COMPLETE TRANSFORMER: INPUT → ENCODER → DECODER → PROJECTION → OUTPUT



In [25]:
# =============================================
# SETUP: Vocabulary and Parameters
# =============================================
# English to French translation example
src_vocab = {
    "<PAD>": 0, "<SOS>": 1, "<EOS>": 2,
    "I": 3, "love": 4, "cats": 5, "dogs": 6
}

tgt_vocab = {
    "<PAD>": 0, "<SOS>": 1,"<EOS>": 2,
    "je": 3, "aime": 4, "les": 5, "chats": 6, "chiens": 7
}

src_vocab_size = len(src_vocab)  # 7
tgt_vocab_size = len(tgt_vocab)  # 8
d_model = 8  # Small for demo
seq_len = 4

print("VOCABULARY")
print("-" * 80)
print(f"Source vocab (English): {src_vocab}")
print(f"Target vocab (French): {tgt_vocab}")
print(f"Source vocab size: {src_vocab_size}")
print(f"Target vocab size: {tgt_vocab_size}")
print(f"d_model (embedding size): {d_model}")
print()

VOCABULARY
--------------------------------------------------------------------------------
Source vocab (English): {'<PAD>': 0, '<SOS>': 1, '<EOS>': 2, 'I': 3, 'love': 4, 'cats': 5, 'dogs': 6}
Target vocab (French): {'<PAD>': 0, '<SOS>': 1, '<EOS>': 2, 'je': 3, 'aime': 4, 'les': 5, 'chats': 6, 'chiens': 7}
Source vocab size: 7
Target vocab size: 8
d_model (embedding size): 8



In [26]:

# =============================================
# INPUT SENTENCES
# =============================================
print("STEP 1: INPUT SENTENCES")
print("-" * 80)

# Source: "I love cats"
src_sentence = ["I", "love", "cats", "<EOS>"]
src_ids = [src_vocab[w] for w in src_sentence]  # [3, 4, 5, 2]

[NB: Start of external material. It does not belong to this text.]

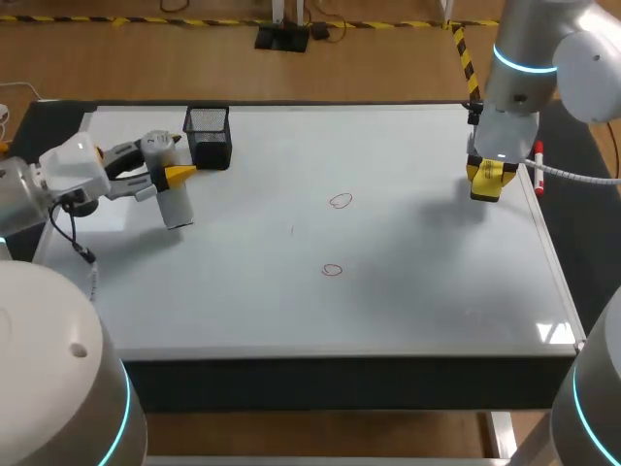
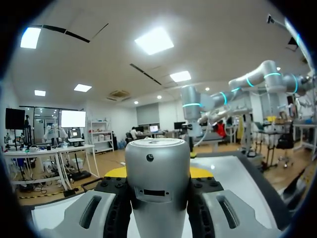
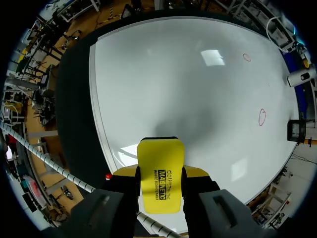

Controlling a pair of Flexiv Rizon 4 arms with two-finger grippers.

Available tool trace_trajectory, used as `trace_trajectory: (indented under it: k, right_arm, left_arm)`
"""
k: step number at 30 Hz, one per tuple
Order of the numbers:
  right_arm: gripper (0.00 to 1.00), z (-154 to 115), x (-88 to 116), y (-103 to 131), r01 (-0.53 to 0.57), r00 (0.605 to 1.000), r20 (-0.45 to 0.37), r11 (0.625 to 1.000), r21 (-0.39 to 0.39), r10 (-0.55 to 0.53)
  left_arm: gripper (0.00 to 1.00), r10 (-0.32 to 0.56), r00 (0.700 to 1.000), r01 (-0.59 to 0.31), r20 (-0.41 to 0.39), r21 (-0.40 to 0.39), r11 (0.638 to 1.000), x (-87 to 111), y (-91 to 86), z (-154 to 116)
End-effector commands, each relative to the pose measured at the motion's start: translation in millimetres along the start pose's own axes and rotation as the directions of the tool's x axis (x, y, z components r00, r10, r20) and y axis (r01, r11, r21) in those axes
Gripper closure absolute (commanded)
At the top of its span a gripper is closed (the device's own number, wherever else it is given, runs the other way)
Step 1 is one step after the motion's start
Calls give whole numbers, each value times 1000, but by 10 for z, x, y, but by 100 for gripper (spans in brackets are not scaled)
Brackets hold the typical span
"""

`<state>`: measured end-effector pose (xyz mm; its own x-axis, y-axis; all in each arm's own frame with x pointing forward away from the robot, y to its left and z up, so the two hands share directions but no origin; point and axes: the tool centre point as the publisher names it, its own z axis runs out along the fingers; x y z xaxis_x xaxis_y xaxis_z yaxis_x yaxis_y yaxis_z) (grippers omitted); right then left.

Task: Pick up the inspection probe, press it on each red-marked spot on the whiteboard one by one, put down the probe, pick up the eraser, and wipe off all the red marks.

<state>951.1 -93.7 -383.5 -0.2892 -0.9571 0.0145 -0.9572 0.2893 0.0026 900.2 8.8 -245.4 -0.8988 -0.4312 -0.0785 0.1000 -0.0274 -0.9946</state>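
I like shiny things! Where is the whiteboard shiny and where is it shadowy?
Head view: the whiteboard glares white at its near right corner, and a soft shadow lies beside the right gripper. Right wrist view: lamp reflections shine on the board; a grey shadow sits ahead of the eraser.

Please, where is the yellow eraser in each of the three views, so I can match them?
Head view: yellow eraser held in the right gripper, at the whiteboard's right edge.
Left wrist view: not in it.
Right wrist view: yellow eraser between that gripper's fingers, over the whiteboard.
Shared landmark: the black mesh holder, in head and right wrist views.
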Motion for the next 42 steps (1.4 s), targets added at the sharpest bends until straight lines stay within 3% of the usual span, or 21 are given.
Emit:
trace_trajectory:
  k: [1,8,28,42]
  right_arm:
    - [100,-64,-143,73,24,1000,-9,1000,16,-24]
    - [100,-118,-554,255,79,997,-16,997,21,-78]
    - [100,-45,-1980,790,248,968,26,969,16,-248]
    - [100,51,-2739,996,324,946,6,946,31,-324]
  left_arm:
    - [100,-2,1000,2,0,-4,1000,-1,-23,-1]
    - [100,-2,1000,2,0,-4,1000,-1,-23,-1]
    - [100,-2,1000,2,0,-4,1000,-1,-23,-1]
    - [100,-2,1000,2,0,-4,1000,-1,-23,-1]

# Target: "je aime les chats" (during training, we provide this)
tgt_sentence = ["<SOS>", "je", "aime", "les"]  # First 4 tokens
tgt_ids = [tgt_vocab[w] for w in tgt_sentence]  # [1, 3, 4, 5]

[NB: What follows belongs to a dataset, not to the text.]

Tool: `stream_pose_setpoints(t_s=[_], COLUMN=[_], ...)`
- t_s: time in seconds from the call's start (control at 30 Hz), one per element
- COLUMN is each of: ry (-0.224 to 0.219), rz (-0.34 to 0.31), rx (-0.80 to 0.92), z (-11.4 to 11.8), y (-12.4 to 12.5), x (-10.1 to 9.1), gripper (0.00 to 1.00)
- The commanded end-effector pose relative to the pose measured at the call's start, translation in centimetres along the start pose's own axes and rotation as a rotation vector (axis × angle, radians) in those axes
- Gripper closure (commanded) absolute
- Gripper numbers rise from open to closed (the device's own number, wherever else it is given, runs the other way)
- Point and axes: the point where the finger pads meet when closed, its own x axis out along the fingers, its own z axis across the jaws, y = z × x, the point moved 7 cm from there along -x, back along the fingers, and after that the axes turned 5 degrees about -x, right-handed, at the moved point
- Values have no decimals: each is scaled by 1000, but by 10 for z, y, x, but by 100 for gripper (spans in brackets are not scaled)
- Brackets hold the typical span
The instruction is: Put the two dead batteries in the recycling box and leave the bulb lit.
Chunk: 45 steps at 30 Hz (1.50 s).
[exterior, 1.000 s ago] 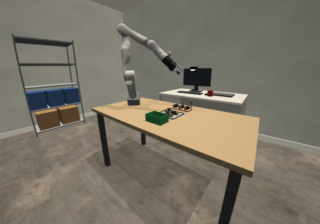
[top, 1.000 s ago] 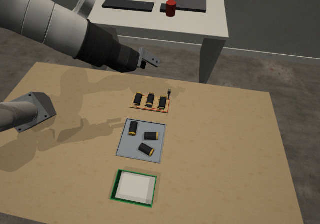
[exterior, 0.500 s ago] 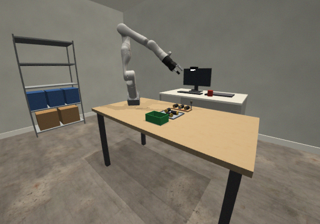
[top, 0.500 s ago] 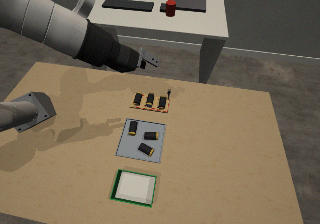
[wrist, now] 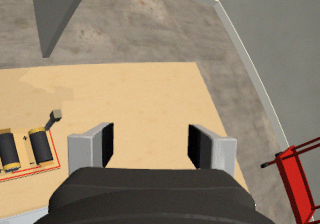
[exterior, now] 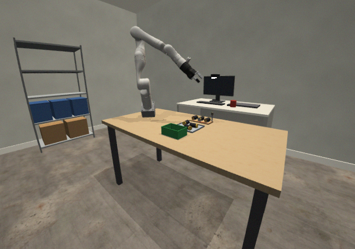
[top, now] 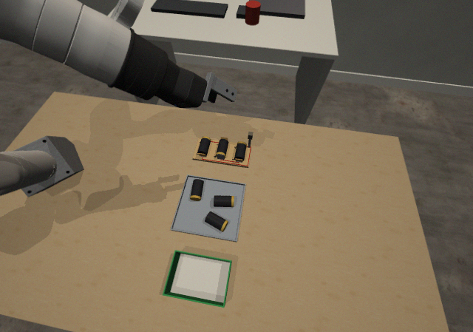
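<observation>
My gripper (top: 222,97) (exterior: 199,79) (wrist: 150,139) is open and empty, high above the table's back part. The holder board (top: 196,157) carries three black batteries: left (top: 204,146), middle (top: 222,146) (wrist: 9,150) and right (top: 240,151) (wrist: 41,148). The middle one's gold end faces the tray; the outer two have theirs at the back. A dark post with a small square head (top: 250,134) (exterior: 212,113) (wrist: 55,115) stands at the board's corner; no glow shows. Three batteries (top: 197,189) (top: 222,201) (top: 215,220) lie in the grey tray (top: 183,221). The green recycling box (top: 230,282) (exterior: 173,132) stands upright, empty.
The arm's base (top: 57,166) (exterior: 148,113) stands at the table's left. Behind the table is a white desk (top: 183,30) with a monitor (exterior: 218,85), a keyboard (top: 188,7) and a red cup (top: 252,13). A red frame (wrist: 298,186) shows at the wrist view's right edge.
</observation>
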Motion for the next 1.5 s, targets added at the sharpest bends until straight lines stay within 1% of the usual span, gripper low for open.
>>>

print(f"Source (English): {src_sentence}")
print(f"Source IDs: {src_ids}")
print()
print(f"Target (French): {tgt_sentence}")
print(f"Target IDs: {tgt_ids}")
print()

STEP 1: INPUT SENTENCES
--------------------------------------------------------------------------------
Source (English): ['I', 'love', 'cats', '<EOS>']
Source IDs: [3, 4, 5, 2]

Target (French): ['<SOS>', 'je', 'aime', 'les']
Target IDs: [1, 3, 4, 5]



In [27]:
# Convert to tensors (batch_size=1)
src_batch = torch.tensor([src_ids])  # (1, 4 words)
tgt_batch = torch.tensor([tgt_ids])  # (1, 4 words)

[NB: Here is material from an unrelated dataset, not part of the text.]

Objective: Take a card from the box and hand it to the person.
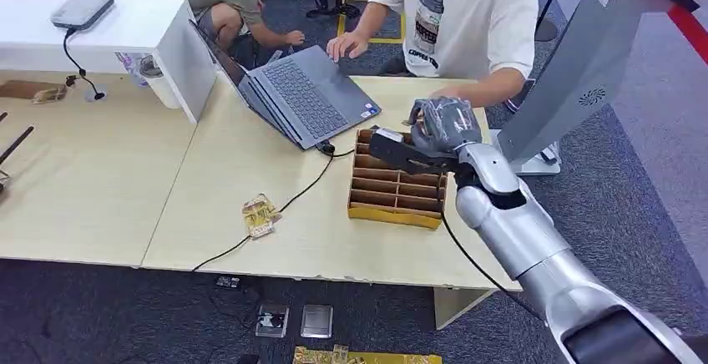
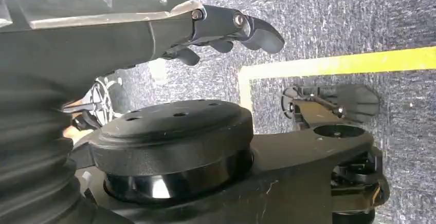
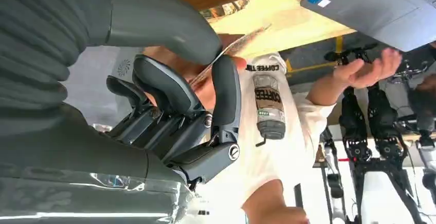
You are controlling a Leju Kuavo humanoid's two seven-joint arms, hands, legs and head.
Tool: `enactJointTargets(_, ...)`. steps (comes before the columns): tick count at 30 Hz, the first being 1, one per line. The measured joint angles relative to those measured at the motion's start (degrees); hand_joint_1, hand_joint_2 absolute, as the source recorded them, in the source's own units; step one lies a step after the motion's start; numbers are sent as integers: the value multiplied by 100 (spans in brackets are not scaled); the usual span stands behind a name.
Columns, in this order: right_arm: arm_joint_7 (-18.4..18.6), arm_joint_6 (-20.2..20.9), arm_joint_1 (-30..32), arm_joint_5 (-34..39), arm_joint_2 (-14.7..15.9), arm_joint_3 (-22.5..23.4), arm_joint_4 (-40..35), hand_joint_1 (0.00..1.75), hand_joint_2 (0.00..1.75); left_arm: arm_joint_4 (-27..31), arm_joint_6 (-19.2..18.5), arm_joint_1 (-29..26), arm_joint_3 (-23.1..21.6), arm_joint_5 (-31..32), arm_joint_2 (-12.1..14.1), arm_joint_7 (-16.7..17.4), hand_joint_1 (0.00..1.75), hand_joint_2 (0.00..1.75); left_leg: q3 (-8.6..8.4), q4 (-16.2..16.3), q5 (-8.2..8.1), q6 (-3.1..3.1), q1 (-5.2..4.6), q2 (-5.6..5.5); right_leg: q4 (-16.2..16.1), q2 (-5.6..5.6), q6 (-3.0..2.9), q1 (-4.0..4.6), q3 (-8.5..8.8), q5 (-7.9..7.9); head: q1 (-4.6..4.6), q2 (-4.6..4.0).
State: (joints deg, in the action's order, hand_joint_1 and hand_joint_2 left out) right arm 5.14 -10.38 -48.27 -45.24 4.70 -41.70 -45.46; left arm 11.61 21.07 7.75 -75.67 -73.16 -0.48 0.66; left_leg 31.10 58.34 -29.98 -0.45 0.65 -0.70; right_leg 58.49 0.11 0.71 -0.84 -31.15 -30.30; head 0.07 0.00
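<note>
At the far left of the head view we see a white shelf unit (image 1: 125, 26) with a grey device (image 1: 81, 9) on top, its cable hanging to the counter (image 1: 108, 180). Our left hand (image 2: 226, 29) appears in the left wrist view, hanging over dark carpet with a yellow line (image 2: 339, 63); its fingers are curled in with nothing in them. On the counter, a small loose pile of cards (image 1: 260, 215) lies near a black cable (image 1: 284, 209). Further right an open grey laptop (image 1: 305, 93) sits, with a person's hand (image 1: 346, 45) resting at its far edge. Just right of it stands the yellow divided box (image 1: 392, 189). Our right hand (image 1: 444, 123) is raised over the box's far end, before the person in a white printed T-shirt (image 1: 463, 13). In the right wrist view, thumb and finger pinch a thin card (image 3: 226, 52), and the person's fingers (image 3: 205, 88) touch it from beyond. A grey stand (image 1: 584, 63) rises at the right.
</note>
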Motion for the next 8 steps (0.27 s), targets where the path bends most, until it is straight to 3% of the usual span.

print(f"Source batch shape: {src_batch.shape}")
print(f"Target batch shape: {tgt_batch.shape}")
print()

Source batch shape: torch.Size([1, 4])
Target batch shape: torch.Size([1, 4])



In [28]:

# =============================================
# EMBEDDINGS
# =============================================
print("STEP 2: EMBEDDINGS")
print("-" * 80)

src_embedding = nn.Embedding(src_vocab_size, d_model)
tgt_embedding = nn.Embedding(tgt_vocab_size, d_model)

src_embedded = src_embedding(src_batch)  # (1, 4, 8)
tgt_embedded = tgt_embedding(tgt_batch)  # (1, 4, 8)

print(f"Source embedded shape: {src_embedded.shape}")
print(f"Target embedded shape: {tgt_embedded.shape}")
print()
print("Sample embedding for 'I' (src token 0):")
print(src_embedded[0, 0, :])
print()

STEP 2: EMBEDDINGS
--------------------------------------------------------------------------------
Source embedded shape: torch.Size([1, 4, 8])
Target embedded shape: torch.Size([1, 4, 8])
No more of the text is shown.